タンパク質の相互作用予測

タンパク質の相互作用予測

私たちの研究室では、タンパク質の相互作用について、

  • 相互作用予測: 与えられたタンパク質が他の分子と相互作用するかどうかを予測
  • 相互作用部位予測: 与えられたタンパク質の中で他分子と結合する残基はどれか、タンパク質の構造が得られている場合は結合部位がどこかを予測
  • ドッキング予測: 複合体の構造を予測

の3つのアプローチから研究を行っています。また、分子シミュレーションなどを用いて、物理的な相互作用を解析する研究も行っています。

総合的なタンパク質-リガンド結合部位予測システム

総合的なタンパク質-リガンド結合部位予測システム

私たちの研究室で開発した、あるいは開発中のタンパク質相互作用予測/相互作用部位手法を統合し、与えられたタンパク質に、タンパク質、核酸、糖、脂質、金属が相互作用するかどうか、相互作用する場合にはどこが相互作用部位となるかを一度に予測できるようにしたシステムを構築しています。

機械学習を用いたタンパク質の相互作用部位予測

機械学習を用いたタンパク質の相互作用部位予測

タンパク質の配列から相互作用するかどうか、ある機能をもつかどうかを機械学習を用いて予測する手法を開発しています。

タンパク質-リガンド結合部位予測システムの自動生成

タンパク質-リガンド結合部位予測システムの自動生成

指定したリガンドの結合部位を予測するツールを自動生成するシステムを開発しています。PDBに登録された構造から、そのリガンドの結合部位を自動収集し、それらのマルチプルアラインメントを求め、PSSMを計算します。このPSSMを機械学習プログラムSVMの入力として与えて、リガンド結合部位を予測します。

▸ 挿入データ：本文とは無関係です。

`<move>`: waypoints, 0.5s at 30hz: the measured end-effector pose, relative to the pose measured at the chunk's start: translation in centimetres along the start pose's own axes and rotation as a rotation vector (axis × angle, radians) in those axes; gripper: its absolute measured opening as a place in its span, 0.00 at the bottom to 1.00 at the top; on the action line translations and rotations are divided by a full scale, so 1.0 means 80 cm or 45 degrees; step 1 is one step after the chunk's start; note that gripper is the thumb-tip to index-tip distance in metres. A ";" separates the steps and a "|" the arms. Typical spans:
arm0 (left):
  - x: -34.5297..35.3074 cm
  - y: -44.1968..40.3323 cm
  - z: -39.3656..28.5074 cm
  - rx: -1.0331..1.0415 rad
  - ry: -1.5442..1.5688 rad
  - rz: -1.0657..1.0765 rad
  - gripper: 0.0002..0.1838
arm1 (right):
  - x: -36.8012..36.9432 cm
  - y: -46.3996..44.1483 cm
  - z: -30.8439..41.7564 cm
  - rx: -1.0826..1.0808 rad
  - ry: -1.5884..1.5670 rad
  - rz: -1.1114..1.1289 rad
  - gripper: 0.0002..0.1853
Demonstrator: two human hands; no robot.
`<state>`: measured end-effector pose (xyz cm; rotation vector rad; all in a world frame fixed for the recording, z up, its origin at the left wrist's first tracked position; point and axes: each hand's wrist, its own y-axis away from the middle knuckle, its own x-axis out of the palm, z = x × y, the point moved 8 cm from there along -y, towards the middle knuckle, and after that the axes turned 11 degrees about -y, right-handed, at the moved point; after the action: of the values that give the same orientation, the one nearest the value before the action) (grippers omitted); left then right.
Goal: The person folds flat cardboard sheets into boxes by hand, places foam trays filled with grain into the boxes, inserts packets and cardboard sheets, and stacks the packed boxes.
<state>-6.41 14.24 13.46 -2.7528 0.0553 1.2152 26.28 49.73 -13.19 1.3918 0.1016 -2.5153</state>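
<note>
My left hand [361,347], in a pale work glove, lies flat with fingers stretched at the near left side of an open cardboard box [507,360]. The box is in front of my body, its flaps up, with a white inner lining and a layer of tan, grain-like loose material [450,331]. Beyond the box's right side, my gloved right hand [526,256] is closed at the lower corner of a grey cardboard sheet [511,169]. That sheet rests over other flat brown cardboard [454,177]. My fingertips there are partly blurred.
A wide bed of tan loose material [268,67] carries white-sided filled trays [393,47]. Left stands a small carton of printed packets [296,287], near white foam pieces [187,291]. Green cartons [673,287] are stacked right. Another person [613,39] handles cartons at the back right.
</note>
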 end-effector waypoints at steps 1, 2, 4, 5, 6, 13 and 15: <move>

現在、半日~1日で簡単に予測ツールが生成できます。また、本システムは、さらなる解析、改良の基盤としても利用できます。作成したツールは、統一的なインタフェースで利用でき、ツールの再利用を可能にします。

タンパク質の構造に基づくリガンド結合部位予測

タンパク質の構造に基づくリガンド結合部位予測

タンパク質に低分子リガンドが結合する場合に、そのタンパク質のどの部位に低分子リガンドが結合するのかを予測する手法を開発しています。タンパク質周囲に多数のプローブ点を置き、タンパク質との相互作用エネルギーが小さいプローブ点のクラスタを求め、さらに配列保存度を考慮して予測します。

次の図は、ストレプタビディンにリガンドのビオチンが結合する位置を予測した結果です。ドットは、タンパク質構造の周辺に格子状に配置したプローブ点のうち、タンパク質との相互作用エネルギーが小さいものをクラスタリングしてまとめたものです。青色から黄色に近づくほど予測順位が高く、図では、第1位と予測した位置(黄色)が、実際のビオチンの結合位置と一致していることを示しています。

タンパク質-タンパク質のドッキング予測

タンパク質-タンパク質のドッキング予測

ドッキングシミュレーションについては、球面調和関数と動径基底関数を用いた高速計算手法の開発を行っています。私たちは、タンパク質分子を複数のレイヤーに区切り、レイヤーごとに動径基底関数を定義し、展開次数の調整を行えるようにしており、一層の高速化を図っています。
こうしたドッキングの高速化は、アンサンブルドッキングなどによるフレキシブルドッキングの実現、網羅的な相互作用予測や基質探索に有効と考えられます。

次の図は、グリコシラーゼ(緑色)とそのインヒビター(青色)とのドッキング予測の結果を表しています。黄色は、すでにわかっている複合体の結晶構造で、予測した結果と重ね合わせて表示しています。